It’s become a weekly ritual for all those football fans who double up as virtual managers. Scanning the fixtures, weighing up transfers, trying to predict which players are likely to score big points.

The Pink Un: Can City recreate the feeling of 2005, when Dean Ashton scored in a 2-0 home win over Manchester United? Picture: ArchantCan City recreate the feeling of 2005, when Dean Ashton scored in a 2-0 home win over Manchester United? Picture: Archant (Image: Archant © 2005)

Last weekend there was one player in particular at the top of my Fantasy Premier League wish list.

Callum Wilson had scored five goals in his last six league appearances, and up against another makeshift City defence that had leaked goals for weeks on end there was little doubt he would be on the scoresheet.

I may be a pessimist but this decision was based on applied logic as much as anything else. The chances of Norwich stopping a Bournemouth side who had only failed to score at home in the league twice in 2019, who had a striker in red hot form seemed fairly slim.

The mauling against Aston Villa left many of us wondering where the next clean sheet would come from. What a vital time it was to finally earn one.

It reminded me of the response to a similarly terrible defensive display at The Den just over two years ago. In the lengthy post-mortem during the international break that followed, many were questioning how the new man at the helm would turn it around with the players at his disposal. Farke rung the changes for the next game, and City then kept five league clean sheets in a row.

Circumstances were very different of course; the Villa result didn't warrant the same ruthless personnel changes that the 4-0 Millwall defeat prompted. Russell Martin and Marcel Franke both started that game in south London. Neither would feature in a league game for the club again.

This time the return of a much-needed defensive midfielder to shield the back four had the effect we all hoped it would, and even when Alex Tettey had to be moved to centre back early on in the second half he and Ibrahim Amadou put in superb performances to earn their side a first away point.

Tettey looks more suited to playing in a team of Premier League underdogs than he did part of a side all the others were chasing in the Championship last season. Maybe he feels he has a more defined defensive role now Norwich are under the cosh more often. With all the signs being that Ben Godfrey will be fit to face Manchester United, Tettey will likely be key again in that defensive midfield role on Sunday.

As a child of the 90s, growing up when Manchester United were winning every trophy available to them, it seems surreal that a quarter of the way into the season City would go level on points with them with a win.

They may have suffered a dramatic fall from grace, but the 2-0 Premier League victory Nigel Worthington masterminded over Sir Alex Ferguson's men in 2005 will always remain special. It proved only to be a consolation in City's bid for survival, but for a generation of fans it was the first time we could silence those so-called United supporters who'd routinely derided our choice of (local) team. Every school had those sorts of kids. Mine had lots.

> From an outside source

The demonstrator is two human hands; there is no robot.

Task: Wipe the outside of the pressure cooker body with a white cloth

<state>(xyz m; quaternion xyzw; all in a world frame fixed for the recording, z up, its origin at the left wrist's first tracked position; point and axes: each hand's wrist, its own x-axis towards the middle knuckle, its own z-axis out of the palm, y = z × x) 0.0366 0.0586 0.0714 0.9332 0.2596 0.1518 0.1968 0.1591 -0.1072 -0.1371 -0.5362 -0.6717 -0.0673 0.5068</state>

The United boss refused to give a post-match interview that day, but when asked to analyse the defeat, defender Gary Neville was painfully honest: "If we don't score at Norwich and let a couple in, then it's an embarrassing day for us."

There will be no such rhetoric from the now television pundit or any of the United camp on Sunday given Ole Gunnar Solskjaer's men come to Carrow Road without a league away win since February. They have gone eight matches on the road without victory, have failed to score in their last two and also have to endure an energy-sapping trip to Serbia on Thursday night in the Europa League.

The Bournemouth point was a much-needed boost, now Norwich have a fantastic opportunity to get their season back on track. This time round it wouldn't be unexpected.